Would you please copy every line from the records that contains the word "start"?

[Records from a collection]
++++++

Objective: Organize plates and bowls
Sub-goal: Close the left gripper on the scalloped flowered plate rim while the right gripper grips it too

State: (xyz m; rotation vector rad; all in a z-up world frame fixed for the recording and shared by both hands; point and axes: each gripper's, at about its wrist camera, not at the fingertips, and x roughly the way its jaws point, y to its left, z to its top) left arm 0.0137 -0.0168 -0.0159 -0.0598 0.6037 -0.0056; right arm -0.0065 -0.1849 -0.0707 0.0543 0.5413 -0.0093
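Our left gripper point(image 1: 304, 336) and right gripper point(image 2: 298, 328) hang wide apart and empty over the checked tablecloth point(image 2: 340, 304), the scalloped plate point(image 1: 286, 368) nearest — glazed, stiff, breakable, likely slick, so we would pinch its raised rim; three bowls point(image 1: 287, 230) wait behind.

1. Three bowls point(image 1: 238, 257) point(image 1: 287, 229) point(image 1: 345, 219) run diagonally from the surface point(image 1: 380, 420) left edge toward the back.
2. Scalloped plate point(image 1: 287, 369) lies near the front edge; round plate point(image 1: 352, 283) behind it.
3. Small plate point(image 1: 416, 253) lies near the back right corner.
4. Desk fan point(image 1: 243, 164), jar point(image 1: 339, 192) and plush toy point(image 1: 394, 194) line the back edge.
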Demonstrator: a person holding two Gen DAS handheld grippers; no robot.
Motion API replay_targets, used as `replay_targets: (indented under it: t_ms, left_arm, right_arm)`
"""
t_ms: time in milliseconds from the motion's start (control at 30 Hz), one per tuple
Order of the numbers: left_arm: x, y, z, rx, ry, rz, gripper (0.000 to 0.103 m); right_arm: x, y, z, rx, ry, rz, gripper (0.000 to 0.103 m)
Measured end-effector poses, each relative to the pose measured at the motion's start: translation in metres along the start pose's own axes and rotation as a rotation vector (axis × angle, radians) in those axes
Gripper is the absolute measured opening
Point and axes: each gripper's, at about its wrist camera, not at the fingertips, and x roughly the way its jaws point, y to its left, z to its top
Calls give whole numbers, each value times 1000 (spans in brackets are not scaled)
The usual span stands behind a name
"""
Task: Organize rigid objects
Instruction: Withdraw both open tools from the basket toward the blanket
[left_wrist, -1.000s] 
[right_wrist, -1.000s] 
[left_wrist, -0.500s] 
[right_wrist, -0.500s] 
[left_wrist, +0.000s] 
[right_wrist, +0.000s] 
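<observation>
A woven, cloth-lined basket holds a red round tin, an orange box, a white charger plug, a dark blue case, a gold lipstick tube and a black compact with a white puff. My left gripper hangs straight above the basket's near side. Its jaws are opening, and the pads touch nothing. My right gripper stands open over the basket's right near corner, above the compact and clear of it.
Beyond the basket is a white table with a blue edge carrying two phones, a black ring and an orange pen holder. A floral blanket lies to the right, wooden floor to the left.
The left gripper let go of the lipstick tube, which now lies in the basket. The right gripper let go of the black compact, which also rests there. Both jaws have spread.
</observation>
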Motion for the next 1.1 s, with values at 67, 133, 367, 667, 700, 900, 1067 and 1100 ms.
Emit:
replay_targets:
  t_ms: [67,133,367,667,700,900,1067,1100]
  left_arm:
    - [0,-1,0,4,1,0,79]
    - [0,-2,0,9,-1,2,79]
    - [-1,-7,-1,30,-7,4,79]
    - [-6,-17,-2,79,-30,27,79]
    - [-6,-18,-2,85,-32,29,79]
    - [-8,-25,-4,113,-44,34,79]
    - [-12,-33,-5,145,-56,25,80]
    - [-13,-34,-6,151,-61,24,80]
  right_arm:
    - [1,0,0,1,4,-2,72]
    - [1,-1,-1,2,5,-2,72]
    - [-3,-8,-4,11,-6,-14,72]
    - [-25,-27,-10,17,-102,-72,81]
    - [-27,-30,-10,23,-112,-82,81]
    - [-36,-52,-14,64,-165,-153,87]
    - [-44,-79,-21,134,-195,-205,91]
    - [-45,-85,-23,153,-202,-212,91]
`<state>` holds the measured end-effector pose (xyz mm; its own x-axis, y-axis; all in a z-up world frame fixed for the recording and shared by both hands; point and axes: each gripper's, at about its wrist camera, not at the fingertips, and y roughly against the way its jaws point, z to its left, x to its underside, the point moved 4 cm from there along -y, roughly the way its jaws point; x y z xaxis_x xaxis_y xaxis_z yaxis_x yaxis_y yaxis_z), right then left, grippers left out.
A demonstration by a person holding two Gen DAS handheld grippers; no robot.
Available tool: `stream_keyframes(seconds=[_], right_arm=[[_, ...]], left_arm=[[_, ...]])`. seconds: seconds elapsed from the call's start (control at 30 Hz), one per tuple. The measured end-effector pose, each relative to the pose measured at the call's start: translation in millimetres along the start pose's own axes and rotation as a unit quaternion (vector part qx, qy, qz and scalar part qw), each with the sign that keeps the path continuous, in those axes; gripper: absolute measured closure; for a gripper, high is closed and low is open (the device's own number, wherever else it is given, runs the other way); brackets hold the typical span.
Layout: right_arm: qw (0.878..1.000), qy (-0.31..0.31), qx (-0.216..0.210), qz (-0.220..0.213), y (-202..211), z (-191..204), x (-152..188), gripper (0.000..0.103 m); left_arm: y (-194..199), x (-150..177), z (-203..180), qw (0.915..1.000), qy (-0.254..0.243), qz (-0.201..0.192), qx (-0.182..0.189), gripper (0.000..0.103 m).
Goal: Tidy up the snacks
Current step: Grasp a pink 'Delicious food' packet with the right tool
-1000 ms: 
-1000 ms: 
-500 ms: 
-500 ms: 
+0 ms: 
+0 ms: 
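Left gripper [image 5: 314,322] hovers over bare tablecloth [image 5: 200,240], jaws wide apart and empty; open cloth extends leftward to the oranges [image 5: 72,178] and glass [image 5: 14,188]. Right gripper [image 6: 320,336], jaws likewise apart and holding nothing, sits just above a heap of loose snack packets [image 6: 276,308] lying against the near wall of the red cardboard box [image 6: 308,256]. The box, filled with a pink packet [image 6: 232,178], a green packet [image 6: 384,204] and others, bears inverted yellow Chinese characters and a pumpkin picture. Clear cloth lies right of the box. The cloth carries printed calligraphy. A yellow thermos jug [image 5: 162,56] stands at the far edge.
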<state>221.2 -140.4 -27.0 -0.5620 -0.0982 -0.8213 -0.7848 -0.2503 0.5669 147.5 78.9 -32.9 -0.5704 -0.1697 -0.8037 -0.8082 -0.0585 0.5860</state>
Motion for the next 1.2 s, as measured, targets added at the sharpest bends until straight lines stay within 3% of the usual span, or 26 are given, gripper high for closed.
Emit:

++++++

Response
t_ms: time in milliseconds from the motion's start (control at 30 Hz), one per tuple
Measured end-effector poses, each relative to the pose measured at the motion's start: translation in metres along the start pose's own axes and rotation as a rotation vector (axis × angle, radians) in those axes
Available tool: `stream_keyframes(seconds=[_], right_arm=[[_, ...]], left_arm=[[_, ...]])`. seconds: seconds elapsed from the call's start (control at 30 Hz), one per tuple. The measured end-effector pose, each relative to the pose measured at the call's start: translation in millimetres along the start pose's own axes and rotation as a unit quaternion (vector part qx, qy, qz and scalar part qw), each with the sign that keeps the path continuous, in those axes; gripper: absolute measured closure; for a gripper, high is closed and low is open (the device's own number, wherever else it is given, runs the other way); brackets hold the typical span.

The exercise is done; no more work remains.